Before Moshe Rabbeinu expressed his willingness to sacrifice himself for the Jews, Hashem said: “Whoever has sinned to Me, I will wipe him from My book.” (Shemot 32: 33) The sinner must pay; the sinning soul should die.  


But after Moshe Rabbeinu was willing to sacrifice himself and prayed day and night and was not willing to give in, as it were, to Hashem, what happened immediately? The thirteen middot rachamim (attributes of mercy) were revealed to him (Shemot 34:6-7), which include erech apayim – patience. And the midrash adds: patience for the wicked as well, which is the way of love and mercy, independent of a person’s deeds, “because He wanted me” – this is the root of forgiveness. 


In Those Days, At This Time 

In our days we see that the Jewish People is in great danger, so we should emphasize the sharing and unity with all Jews. We don’t serve Hashem for ourselves! Judaism is not a “personal career”. Judaism is a national mission for us, as Hashem’s nation. All our mitzvot and Torah are done in total partnership with the soldiers who are willing to give their lives for us, and with every Jew in any place in Israel or abroad. 


And that also obligates us much more! Because every mitzvah of yours and every prayer, and every bit of Torah study is in the name of all Jews and influences all of them, and on Hashem’s relationship with us and the revelation of His love and providence.

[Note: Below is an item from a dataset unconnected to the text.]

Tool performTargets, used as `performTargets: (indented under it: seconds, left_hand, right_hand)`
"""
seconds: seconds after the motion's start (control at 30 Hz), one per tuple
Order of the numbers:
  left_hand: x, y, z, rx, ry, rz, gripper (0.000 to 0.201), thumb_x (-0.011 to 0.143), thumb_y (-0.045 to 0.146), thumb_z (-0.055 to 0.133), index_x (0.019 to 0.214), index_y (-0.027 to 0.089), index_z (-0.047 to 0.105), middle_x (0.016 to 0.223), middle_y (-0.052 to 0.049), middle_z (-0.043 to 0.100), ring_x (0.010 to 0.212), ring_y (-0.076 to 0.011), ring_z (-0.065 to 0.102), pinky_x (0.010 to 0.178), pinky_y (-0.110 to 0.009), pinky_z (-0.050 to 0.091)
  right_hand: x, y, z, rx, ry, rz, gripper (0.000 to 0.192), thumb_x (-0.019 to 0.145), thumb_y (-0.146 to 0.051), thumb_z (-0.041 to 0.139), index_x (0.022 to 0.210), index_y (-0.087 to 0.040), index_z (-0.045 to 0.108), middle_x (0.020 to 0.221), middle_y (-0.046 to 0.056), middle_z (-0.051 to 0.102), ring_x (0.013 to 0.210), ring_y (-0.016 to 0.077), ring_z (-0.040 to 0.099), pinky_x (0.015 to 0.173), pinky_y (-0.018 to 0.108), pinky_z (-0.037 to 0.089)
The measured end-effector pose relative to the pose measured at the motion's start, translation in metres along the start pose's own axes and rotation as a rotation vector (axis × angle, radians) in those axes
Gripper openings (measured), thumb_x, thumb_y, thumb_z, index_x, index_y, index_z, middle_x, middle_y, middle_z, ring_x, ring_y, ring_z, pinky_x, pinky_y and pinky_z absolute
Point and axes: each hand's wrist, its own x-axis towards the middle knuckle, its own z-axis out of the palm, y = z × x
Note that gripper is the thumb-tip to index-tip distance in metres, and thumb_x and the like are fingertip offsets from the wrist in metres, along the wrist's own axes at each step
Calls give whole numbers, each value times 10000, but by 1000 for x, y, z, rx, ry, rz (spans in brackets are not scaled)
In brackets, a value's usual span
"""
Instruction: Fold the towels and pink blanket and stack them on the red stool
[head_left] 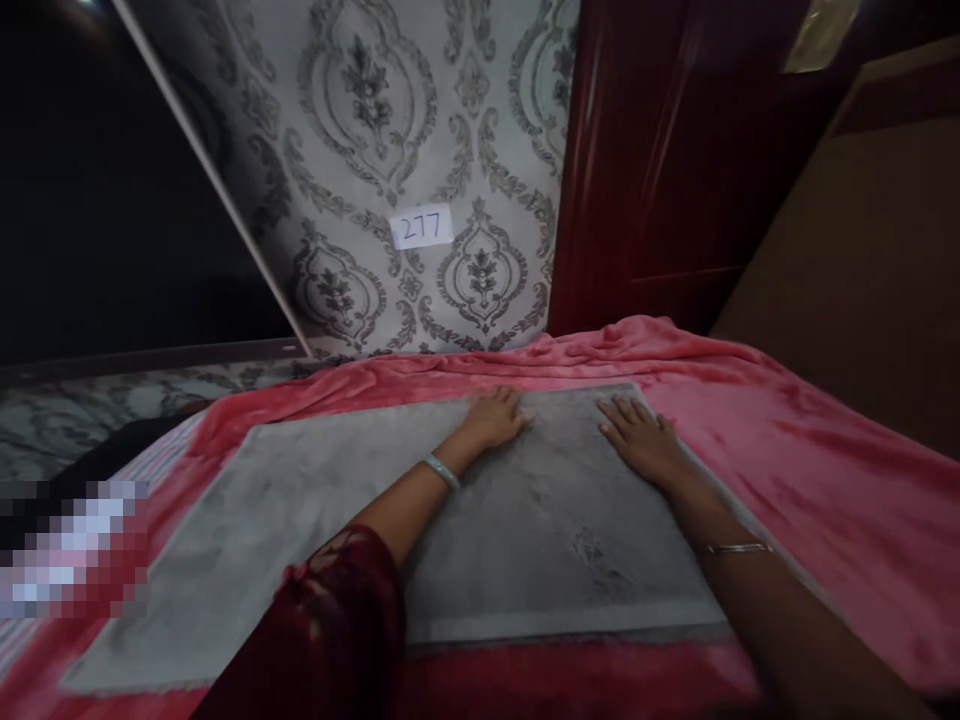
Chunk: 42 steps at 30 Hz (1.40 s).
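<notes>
The grey mat (315,520) lies flat on the pink blanket (787,450), long axis running left to right, its far edge toward the patterned wall (420,120). The left hand (495,418) and right hand (641,440) rest palm-down near that far edge, fingers extended, gripping nothing.
</notes>
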Motion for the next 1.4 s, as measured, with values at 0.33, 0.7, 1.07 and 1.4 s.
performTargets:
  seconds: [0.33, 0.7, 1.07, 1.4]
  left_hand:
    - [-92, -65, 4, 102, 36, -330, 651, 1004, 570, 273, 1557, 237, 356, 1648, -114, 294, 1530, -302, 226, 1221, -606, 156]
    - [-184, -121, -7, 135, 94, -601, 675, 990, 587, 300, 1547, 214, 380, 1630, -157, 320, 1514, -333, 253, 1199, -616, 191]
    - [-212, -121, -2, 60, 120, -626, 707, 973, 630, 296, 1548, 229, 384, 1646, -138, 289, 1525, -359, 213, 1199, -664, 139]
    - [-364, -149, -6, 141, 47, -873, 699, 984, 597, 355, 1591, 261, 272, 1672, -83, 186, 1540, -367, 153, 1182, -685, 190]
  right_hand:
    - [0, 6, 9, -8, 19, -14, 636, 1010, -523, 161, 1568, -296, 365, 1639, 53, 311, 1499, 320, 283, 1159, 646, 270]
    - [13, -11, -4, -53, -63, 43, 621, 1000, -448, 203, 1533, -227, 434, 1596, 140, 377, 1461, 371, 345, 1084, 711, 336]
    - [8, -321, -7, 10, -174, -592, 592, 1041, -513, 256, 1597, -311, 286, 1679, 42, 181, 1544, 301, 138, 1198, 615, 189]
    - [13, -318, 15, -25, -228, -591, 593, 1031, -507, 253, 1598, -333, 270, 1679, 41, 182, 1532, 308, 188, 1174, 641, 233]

If so, you should make sure to add strength and merits to all Jews and feel a closeness and a sense of belonging and union with every Jew.  


And if, unfortunately, we do not have Moshe Rabbeinu’s mesirut nefesh – he was literally willing to give up his life – at least we can adopt the holy habit that we have brought in the name of the tzaddikim, to say about everything “in the name of all Yisrael”. To think and intend that your deed will be as if all Jews did this mitzvah, and to feel that everything we do is in full partnership with every Jew and for the merit of all Jews. 


I have also learned from my teachers to say before any holy act: “I am doing this mitzvah in order to bring joy to my Creator, yitbarach shemo (may His name be blessed).” This is an announcement that we want our mitzvot to be for the sake of His name alone, and not for the sake of any interest or desire to receive a reward for them.  


And so, how about combining these two sayings and saying them out loud before performing any mitzvah, while trying to think and have the intention in your heart as well:  

“Everything I will do is in the name of all Yisrael and in order to bring joy to my Creator, yitbarach shemo.” 

And in this merit, we will experience the relationship of “because He wanted me”, that Hashem should once again want us and forgive all our sins and bring us to complete teshuva, and our eyes will witness His return to Tzion with mercy. 



1Rabbi Dovid was known for his extraordinary ahavat Yisrael. It was said of him that he was incapable of seeing faults in a fellow Jew. Two printed collections of stories about him are Migdal David (M. Brakman, 1930) and Peri Kodesh Hillulim (M.Y. Weinstock, 1961).  

Tell us what you think!

1. Lori


This really resonated with me. Especially since my immediate family isn’t shomer-shabbat and I haven’t yet been able to influence them to do this and other important mitzvoth. I like the idea that by saying in the name of all yisroel my family can have a share in my mitzvoth.